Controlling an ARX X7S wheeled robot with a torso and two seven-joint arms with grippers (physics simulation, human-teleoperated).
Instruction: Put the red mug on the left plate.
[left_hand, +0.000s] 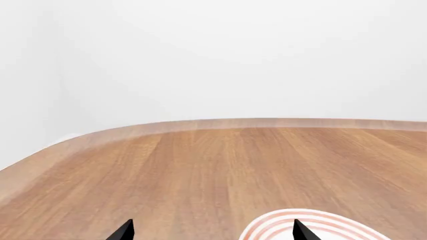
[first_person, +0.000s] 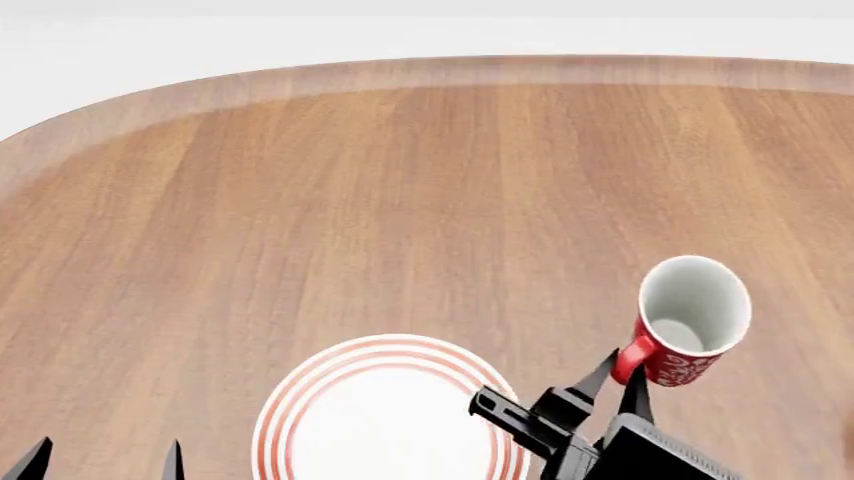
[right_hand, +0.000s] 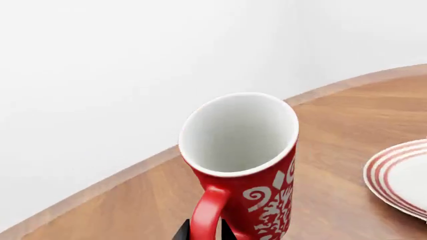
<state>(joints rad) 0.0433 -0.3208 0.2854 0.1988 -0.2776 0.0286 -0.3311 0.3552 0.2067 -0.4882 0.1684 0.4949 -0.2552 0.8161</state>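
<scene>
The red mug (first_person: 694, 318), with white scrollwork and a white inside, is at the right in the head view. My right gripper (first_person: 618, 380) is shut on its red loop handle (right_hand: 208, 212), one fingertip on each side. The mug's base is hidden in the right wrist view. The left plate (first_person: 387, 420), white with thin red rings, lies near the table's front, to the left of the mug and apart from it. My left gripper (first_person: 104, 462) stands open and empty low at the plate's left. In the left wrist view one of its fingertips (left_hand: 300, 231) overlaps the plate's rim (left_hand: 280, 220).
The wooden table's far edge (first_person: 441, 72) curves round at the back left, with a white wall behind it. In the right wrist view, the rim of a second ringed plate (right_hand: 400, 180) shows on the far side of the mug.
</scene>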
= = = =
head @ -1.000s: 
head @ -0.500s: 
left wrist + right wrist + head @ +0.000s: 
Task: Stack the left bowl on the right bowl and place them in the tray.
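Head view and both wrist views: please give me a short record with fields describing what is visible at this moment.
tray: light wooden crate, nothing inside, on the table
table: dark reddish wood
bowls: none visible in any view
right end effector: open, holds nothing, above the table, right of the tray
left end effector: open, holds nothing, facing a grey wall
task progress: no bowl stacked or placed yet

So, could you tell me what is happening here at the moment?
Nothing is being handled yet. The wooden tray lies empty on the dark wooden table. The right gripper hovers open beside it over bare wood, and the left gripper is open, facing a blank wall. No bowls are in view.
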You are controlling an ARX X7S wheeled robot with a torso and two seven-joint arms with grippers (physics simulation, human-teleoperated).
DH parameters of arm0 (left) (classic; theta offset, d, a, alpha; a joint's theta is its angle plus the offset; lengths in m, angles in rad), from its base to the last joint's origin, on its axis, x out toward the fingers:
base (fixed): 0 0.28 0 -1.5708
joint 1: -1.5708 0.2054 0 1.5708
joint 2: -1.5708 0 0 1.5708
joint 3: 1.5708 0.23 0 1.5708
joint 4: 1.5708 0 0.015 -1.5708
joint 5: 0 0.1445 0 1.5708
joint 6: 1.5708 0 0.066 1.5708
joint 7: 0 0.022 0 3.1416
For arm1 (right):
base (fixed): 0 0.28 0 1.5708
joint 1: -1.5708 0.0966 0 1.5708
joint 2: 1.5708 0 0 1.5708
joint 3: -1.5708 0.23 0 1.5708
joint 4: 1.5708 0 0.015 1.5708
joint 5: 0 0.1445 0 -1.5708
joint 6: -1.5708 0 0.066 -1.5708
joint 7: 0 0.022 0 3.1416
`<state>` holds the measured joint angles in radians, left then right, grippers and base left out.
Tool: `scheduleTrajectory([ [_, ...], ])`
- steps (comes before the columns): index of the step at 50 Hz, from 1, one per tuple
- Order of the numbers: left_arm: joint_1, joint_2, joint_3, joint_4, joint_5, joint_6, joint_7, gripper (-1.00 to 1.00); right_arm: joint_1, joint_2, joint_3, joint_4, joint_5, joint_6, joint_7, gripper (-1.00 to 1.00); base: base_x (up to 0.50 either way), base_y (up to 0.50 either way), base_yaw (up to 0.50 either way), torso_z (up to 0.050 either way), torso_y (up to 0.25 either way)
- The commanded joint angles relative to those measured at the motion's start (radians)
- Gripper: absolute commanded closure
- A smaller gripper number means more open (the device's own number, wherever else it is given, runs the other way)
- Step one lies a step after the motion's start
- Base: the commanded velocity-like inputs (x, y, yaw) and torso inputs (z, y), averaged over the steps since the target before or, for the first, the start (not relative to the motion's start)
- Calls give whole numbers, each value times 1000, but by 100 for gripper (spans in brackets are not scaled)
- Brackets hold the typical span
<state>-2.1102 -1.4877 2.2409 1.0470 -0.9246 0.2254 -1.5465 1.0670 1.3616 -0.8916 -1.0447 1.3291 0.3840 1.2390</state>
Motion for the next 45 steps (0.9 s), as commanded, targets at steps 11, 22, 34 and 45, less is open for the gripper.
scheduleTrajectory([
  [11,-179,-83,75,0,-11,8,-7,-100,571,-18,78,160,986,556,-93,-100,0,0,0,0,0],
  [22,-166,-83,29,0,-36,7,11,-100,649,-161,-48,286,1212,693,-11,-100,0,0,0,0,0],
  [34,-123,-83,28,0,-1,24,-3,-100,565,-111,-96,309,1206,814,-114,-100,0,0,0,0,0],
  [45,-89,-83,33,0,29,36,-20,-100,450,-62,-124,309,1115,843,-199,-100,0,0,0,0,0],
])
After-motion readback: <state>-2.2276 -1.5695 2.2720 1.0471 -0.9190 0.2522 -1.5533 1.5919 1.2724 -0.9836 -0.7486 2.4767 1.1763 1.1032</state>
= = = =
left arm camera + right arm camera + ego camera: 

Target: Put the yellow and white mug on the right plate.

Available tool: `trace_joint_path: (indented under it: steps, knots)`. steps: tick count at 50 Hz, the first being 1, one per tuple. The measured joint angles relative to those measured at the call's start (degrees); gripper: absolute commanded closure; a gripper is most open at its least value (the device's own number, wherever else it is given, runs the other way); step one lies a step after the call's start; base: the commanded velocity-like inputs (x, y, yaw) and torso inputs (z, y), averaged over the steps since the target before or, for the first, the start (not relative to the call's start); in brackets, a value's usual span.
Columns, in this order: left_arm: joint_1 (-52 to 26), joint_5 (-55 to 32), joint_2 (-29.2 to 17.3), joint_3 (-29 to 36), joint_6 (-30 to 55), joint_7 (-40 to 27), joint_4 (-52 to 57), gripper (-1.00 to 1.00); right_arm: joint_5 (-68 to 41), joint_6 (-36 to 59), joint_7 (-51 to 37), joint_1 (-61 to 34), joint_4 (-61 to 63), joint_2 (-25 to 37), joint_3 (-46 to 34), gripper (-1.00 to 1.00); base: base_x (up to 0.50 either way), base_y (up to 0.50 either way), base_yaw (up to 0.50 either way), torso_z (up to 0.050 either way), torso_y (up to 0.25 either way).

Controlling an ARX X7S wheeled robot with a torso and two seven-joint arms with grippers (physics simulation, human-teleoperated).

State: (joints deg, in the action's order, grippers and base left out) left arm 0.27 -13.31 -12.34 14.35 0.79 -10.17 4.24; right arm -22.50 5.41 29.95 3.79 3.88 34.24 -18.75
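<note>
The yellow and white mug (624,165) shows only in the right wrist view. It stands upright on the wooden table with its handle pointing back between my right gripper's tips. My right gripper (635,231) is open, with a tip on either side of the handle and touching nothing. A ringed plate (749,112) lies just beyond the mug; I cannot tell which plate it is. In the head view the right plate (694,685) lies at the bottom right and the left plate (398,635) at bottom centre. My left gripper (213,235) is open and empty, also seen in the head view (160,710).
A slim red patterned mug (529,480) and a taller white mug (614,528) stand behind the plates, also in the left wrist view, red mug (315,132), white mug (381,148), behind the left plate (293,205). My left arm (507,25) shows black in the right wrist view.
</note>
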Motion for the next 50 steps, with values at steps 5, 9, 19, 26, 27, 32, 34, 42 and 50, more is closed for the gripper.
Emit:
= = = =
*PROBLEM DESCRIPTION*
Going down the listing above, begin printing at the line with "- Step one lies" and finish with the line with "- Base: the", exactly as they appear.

*OUTPUT FOR THIS TASK*
- Step one lies a step after the motion's start
- Base: the commanded velocity-like inputs (x, y, yaw) and torso inputs (z, y), averaged over the steps since the target before or, for the first, the start (not relative to the motion's start)

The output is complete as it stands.